Instructions to follow:
When you reach the line with "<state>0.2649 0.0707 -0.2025" in the listing below, transcribe it and each line after it up to and including the line with "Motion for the", exactly and with nothing else.

Data block:
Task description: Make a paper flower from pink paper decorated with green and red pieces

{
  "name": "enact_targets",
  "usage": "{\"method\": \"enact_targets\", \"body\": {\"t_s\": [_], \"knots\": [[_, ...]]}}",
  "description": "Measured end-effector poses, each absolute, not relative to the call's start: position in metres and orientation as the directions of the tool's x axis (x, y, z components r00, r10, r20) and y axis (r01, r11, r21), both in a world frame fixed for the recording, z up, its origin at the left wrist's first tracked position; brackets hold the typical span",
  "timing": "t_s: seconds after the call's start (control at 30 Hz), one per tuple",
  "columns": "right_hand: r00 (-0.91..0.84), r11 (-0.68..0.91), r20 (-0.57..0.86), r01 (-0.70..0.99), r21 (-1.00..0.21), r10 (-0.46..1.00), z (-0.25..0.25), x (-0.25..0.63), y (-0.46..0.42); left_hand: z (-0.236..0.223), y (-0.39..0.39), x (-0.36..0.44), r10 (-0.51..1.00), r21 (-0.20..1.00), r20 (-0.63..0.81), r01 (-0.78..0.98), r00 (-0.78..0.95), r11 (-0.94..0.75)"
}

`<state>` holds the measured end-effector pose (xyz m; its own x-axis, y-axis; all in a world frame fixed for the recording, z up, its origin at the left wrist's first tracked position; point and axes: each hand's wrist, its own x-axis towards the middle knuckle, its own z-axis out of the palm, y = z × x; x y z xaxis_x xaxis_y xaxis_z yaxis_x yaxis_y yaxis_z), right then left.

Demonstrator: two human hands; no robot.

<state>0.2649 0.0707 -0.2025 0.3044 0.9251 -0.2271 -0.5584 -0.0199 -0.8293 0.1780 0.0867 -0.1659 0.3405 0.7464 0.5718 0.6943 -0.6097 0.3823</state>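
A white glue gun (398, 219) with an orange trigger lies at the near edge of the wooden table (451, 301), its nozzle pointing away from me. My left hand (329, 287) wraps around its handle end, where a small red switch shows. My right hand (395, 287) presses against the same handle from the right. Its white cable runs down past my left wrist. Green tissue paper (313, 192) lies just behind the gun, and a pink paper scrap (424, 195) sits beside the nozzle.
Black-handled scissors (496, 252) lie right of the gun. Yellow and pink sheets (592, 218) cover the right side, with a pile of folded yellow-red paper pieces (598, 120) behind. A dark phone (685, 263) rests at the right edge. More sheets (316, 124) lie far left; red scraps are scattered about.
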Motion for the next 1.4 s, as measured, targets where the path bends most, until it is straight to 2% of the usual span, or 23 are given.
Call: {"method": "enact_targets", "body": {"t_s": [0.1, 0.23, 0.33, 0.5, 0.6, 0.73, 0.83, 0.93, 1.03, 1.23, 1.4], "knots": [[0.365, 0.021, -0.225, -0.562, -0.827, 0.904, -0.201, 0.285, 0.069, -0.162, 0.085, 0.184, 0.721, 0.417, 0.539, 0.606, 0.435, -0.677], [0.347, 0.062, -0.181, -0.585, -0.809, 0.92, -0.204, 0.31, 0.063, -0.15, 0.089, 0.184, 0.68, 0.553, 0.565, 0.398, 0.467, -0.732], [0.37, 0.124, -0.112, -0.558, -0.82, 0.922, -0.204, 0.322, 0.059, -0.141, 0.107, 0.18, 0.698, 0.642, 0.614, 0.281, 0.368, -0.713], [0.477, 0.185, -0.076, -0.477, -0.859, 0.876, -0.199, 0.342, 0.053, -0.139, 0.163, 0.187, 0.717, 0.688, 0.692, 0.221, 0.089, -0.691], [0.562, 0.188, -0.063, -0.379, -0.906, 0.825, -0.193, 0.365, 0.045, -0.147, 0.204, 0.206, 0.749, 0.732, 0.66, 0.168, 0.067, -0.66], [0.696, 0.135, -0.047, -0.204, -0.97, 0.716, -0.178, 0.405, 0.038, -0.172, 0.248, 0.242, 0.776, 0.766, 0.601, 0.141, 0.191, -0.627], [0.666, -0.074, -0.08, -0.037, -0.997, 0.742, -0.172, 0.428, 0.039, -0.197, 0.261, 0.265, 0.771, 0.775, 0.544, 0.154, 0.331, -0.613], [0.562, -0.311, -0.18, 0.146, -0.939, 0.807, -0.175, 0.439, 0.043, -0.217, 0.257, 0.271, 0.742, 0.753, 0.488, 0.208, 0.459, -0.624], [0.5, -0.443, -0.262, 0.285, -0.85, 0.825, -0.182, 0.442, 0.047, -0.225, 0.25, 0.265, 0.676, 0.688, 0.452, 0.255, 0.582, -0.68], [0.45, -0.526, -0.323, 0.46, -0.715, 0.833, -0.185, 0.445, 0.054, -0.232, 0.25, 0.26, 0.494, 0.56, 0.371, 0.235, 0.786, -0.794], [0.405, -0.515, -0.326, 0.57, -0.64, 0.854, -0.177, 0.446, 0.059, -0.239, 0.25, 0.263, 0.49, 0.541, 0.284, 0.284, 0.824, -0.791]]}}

Solution:
<state>0.2649 0.0707 -0.2025 0.3044 0.9251 -0.2271 -0.5584 -0.0199 -0.8293 0.1780 0.0867 -0.1659 0.3405 0.7464 0.5718 0.6943 -0.6097 0.3823</state>
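A white glue gun (398, 219) with an orange trigger lies at the near edge of the wooden table (451, 301), its nozzle pointing away from me. My left hand (329, 287) wraps around its handle end, where a small red switch shows. My right hand (395, 287) presses against the same handle from the right. Its white cable runs down past my left wrist. Green tissue paper (313, 192) lies just behind the gun, and a pink paper scrap (424, 195) sits beside the nozzle.
Black-handled scissors (496, 252) lie right of the gun. Yellow and pink sheets (592, 218) cover the right side, with a pile of folded yellow-red paper pieces (598, 120) behind. A dark phone (685, 263) rests at the right edge. More sheets (316, 124) lie far left; red scraps are scattered about.
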Motion for the next 1.4 s, as measured, targets where the path bends most, until it is straight to 2% of the usual span, or 23 are given.

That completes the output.